Birchen Edge is a gritstone rock face in the Peak District, England, popular with walkers and novice climbers as most of the climbing routes are in the lower grade.

==Walking==
Birchen Edge provides an easy high-level walk with views over the nearby village of Baslow and part of the Chatsworth House estate. The edge is backed by a moorland plateau. Access is via a public footpath from the Robin Hood Inn on the A619 road, about 6+1/2 mi from Chesterfield. Nearby Gardom's Edge and Blackstone Edge may be incorporated into a circular walk. The Peak District Boundary Walk runs along the edge past Nelson's Monument.

==Nelson's Monument==
The monument consists of a 3-metre gritstone column with a 30 cm ball on top.
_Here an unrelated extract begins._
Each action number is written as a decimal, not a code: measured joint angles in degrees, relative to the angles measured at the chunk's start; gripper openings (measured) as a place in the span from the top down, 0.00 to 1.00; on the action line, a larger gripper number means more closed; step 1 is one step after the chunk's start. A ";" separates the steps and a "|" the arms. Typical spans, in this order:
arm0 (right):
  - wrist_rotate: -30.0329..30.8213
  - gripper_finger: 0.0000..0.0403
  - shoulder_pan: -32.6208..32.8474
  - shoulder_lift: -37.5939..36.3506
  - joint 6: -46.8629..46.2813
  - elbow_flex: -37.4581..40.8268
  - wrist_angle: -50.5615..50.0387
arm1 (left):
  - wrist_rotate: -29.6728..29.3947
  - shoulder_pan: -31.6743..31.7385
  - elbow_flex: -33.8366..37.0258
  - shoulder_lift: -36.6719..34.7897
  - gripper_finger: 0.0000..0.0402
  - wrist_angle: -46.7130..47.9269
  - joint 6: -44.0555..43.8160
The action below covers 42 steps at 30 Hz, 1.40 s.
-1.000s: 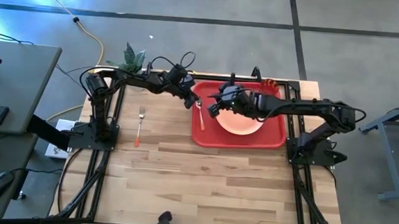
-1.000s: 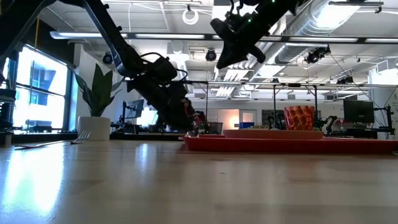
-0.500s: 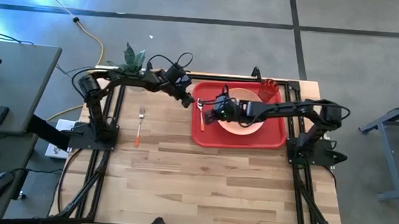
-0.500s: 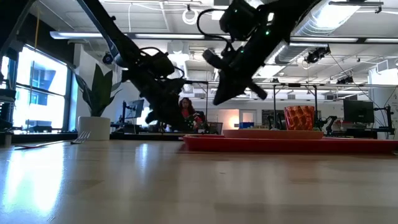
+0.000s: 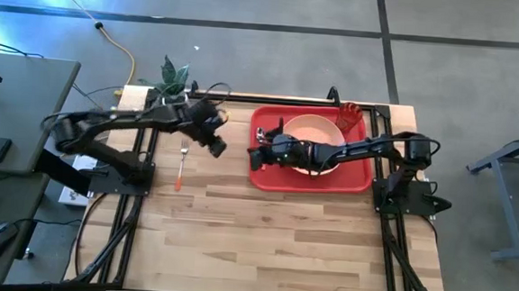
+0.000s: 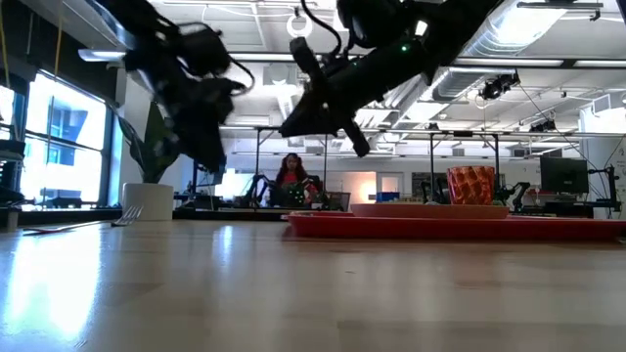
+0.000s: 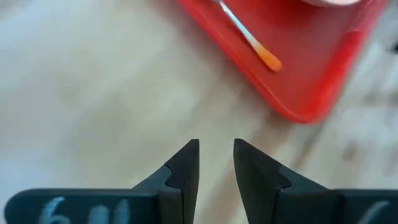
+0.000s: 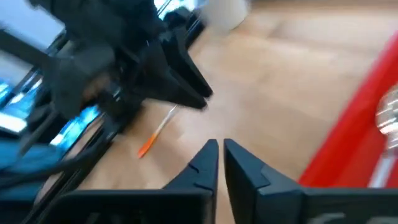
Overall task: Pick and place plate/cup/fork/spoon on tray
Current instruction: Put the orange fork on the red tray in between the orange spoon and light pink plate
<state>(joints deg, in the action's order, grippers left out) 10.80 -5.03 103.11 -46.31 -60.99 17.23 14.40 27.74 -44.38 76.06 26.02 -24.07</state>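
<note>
The red tray [image 5: 357, 177] lies at the far right of the table. The peach plate [image 5: 319, 131] and the red-orange cup [image 5: 350, 115] sit on it. The spoon [image 7: 249, 37] lies on the tray's floor near its left edge, handle toward the rim. The fork [image 5: 182, 163] lies flat on the wood left of the tray. My left gripper [image 5: 216, 146] hovers between fork and tray, narrowly open and empty. My right gripper [image 5: 253, 156] is shut and empty above the tray's left edge, pointing toward the table's left.
A white pot with a green plant [image 5: 172, 72] stands at the far left corner. The near half of the table [image 5: 271, 245] is bare wood. A person [image 6: 290, 181] shows in the room beyond the far edge.
My left gripper has drawn away from the tray's left edge toward the table's left, stopping close to the fork. My right gripper has gone from above the plate toward the table's left, to the tray's left edge. The spoon stays on the tray.
</note>
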 joint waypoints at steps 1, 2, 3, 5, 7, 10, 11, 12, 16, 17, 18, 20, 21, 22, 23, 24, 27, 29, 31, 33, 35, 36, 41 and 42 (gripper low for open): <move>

It was erected in 1810 by a local businessman from Baslow called John Brightman, in honour of Lord Nelson and was restored in 1992 by the 1805 Club. Three nearby outcrops called the "Ship Rocks" have been carved with the names of three of Nelson's ships: Victory, Defiance and Royal Soverin (sic).

==Climbing==
There are generally good belays to be found at the tops although there are a couple of areas such as Stoker's Wall where it can be tricky. The starts can also be quite awkward where the crag is undercut. Classic routes include The Crow's Nest (climbing grade VS), Nelson's Slab (HVS), Sail Buttress (VS), Sail Chimney (S), Topsail (VS), Orpheus Wall (HVS), Peaches (E4), Trafalgar Crack (V Diff), Camperdown Crawl (VS) and Powder Monkey Parade (S – but do not underestimate it).

It was also the titular inspiration for the recently built Birchen Apartments at Sheffield University.